Archibald Bulloch Roosevelt Jr. was born in Boston, Massachusetts, on February 18, 1918, the son of Grace Lockwood and Archibald Bulloch Roosevelt. He graduated from the Groton School and then went to Harvard University, where he graduated in the class of 1940. He was selected as a Rhodes Scholar as an undergraduate, but he was not able to accept the post due to the outbreak of World War II in Europe. Roosevelt first worked for a newspaper in Seattle, Washington.

==World War II==
During the war, he became an Army intelligence officer. He served as a "Ritchie Boy" secret unit specially trained at Fort Ritchie, Maryland. He accompanied U.S. troops in their landing in North Africa in 1942 and soon began to form views on the French colonial administration and the beginnings of Arab nationalism. Later in the war he was a military attaché in Iraq and Iran.

==Post-war work in the CIA==
In 1947, Roosevelt joined the Central Intelligence Group, the immediate forerunner of the CIA. From 1947 to 1949, he served in Beirut. On that and on all of his subsequent assignments abroad, he was listed in official registers as a State Department official.

From 1949 to 1951, he was in New York as head of the Near East section of the Voice of America. From 1951 to 1953, he was station chief in Istanbul. From 1953 to 1958, he had several jobs at CIA headquarters in Washington, D.C. In 1958, he was made CIA station chief in Spain. From 1962 to 1966 he held the same job in London. He finished his CIA career in Washington, D.C., where he retired in 1974. Roosevelt was involved in coup plots in Syria and Iraq, but he was unable to replicate his cousin Kim's success in Iran.

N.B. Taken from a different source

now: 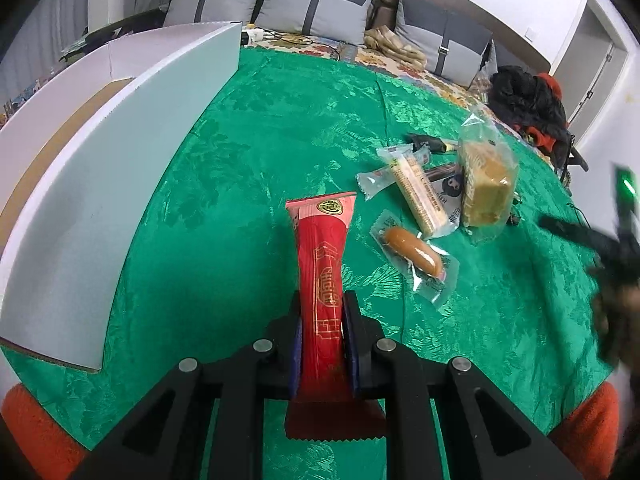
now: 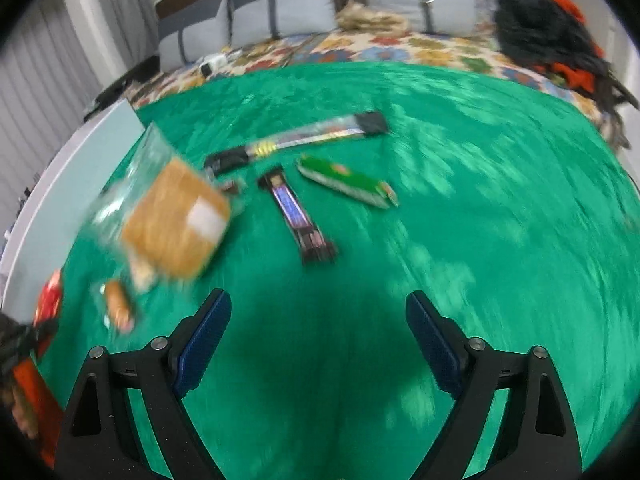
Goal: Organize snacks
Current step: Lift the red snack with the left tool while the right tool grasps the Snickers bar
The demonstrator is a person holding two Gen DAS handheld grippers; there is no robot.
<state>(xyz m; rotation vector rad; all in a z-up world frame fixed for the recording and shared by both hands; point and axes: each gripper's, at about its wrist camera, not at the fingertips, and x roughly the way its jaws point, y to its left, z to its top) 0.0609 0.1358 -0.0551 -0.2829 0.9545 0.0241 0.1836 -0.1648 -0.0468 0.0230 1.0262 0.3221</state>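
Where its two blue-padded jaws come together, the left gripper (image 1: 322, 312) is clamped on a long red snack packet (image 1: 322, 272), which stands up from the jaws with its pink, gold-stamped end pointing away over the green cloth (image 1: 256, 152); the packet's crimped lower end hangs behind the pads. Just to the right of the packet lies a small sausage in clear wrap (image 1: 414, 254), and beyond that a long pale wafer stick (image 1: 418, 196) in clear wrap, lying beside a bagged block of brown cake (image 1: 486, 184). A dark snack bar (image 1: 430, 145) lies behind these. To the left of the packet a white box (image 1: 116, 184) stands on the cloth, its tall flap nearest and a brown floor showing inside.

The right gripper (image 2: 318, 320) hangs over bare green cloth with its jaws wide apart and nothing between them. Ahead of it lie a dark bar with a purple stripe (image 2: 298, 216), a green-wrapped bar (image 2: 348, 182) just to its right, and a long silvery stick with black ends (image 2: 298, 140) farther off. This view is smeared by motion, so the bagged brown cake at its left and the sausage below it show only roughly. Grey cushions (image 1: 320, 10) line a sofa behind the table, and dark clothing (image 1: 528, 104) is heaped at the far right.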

===Operation Straggle, 1956===

Roosevelt met with National Security Council member Wilbur Crane Eveland and former Syrian minister Michail Bey Ilyan in Damascus on 1 July 1956 to discuss a US-backed 'anticommunist' takeover of Syria. They made a plan, scheduled for enactment on 25 October 1956, in which the military would

take control of Damascus, Aleppo, Homs, and Hamah. The frontier posts with Jordan, Iraq, and Lebanon would also be captured in order to seal Syria's borders until the radio stations announced that a new government had taken over under Colonel Kabbani, who would place armored units at key positions throughout Damascus. Once control had been established, Ilyan would inform the civilians he'd selected that they were to form a new government, but in order to avoid leaks none of them would be told until just a week before the coup.

The CIA backed this plan (known as "Operation Straggle") with 500,000 Syrian pounds (worth about $167,000) and the promise to support the new government. Although Secretary of State John Foster Dulles publicly opposed a coup, privately he had consulted with the CIA and recommended the plan to President Eisenhower.

The plan was postponed for five days, during which time Israel invaded Egypt. Ilyan told Eveland he could not succeed in overthrowing the Syrian government during a war of Israeli aggression. On 31 October, John Foster Dulles informed his brother Allen Dulles, the Director of the CIA: "Re Straggle our people feel that conditions are such that it would be a mistake to try to pull it off". Eveland speculated that this coincidence had been engineered by the British in order to defuse US criticism of the invasion of Egypt.

===Iraq===
In mid-1962, the Kennedy administration tasked Roosevelt with making preparations for a military coup against Iraqi Prime Minister Abd al-Karim Qasim, whose expropriation of the concessionary holdings of the British- and American-owned Iraq Petroleum Company and threats to invade Kuwait were considered a threat to U.S. interests in the Persian Gulf. While the CIA had cultivated assets within the Iraqi Ba'ath Party, a former CIA colleague of Roosevelt's has denied any CIA role in the February 1963 Ba'athist coup that saw Qasim assassinated, stating instead that the CIA's efforts against Qasim were still in the planning stages at the time.

==Post-CIA retirement==

After retiring from the CIA in 1974, Roosevelt became a vice president of Chase Manhattan Bank, and a director of international relations in its Washington office. In this position, he became an associate of the bank's chairman, David Rockefeller and accompanied him as an adviser on his regular travels to Middle Eastern countries.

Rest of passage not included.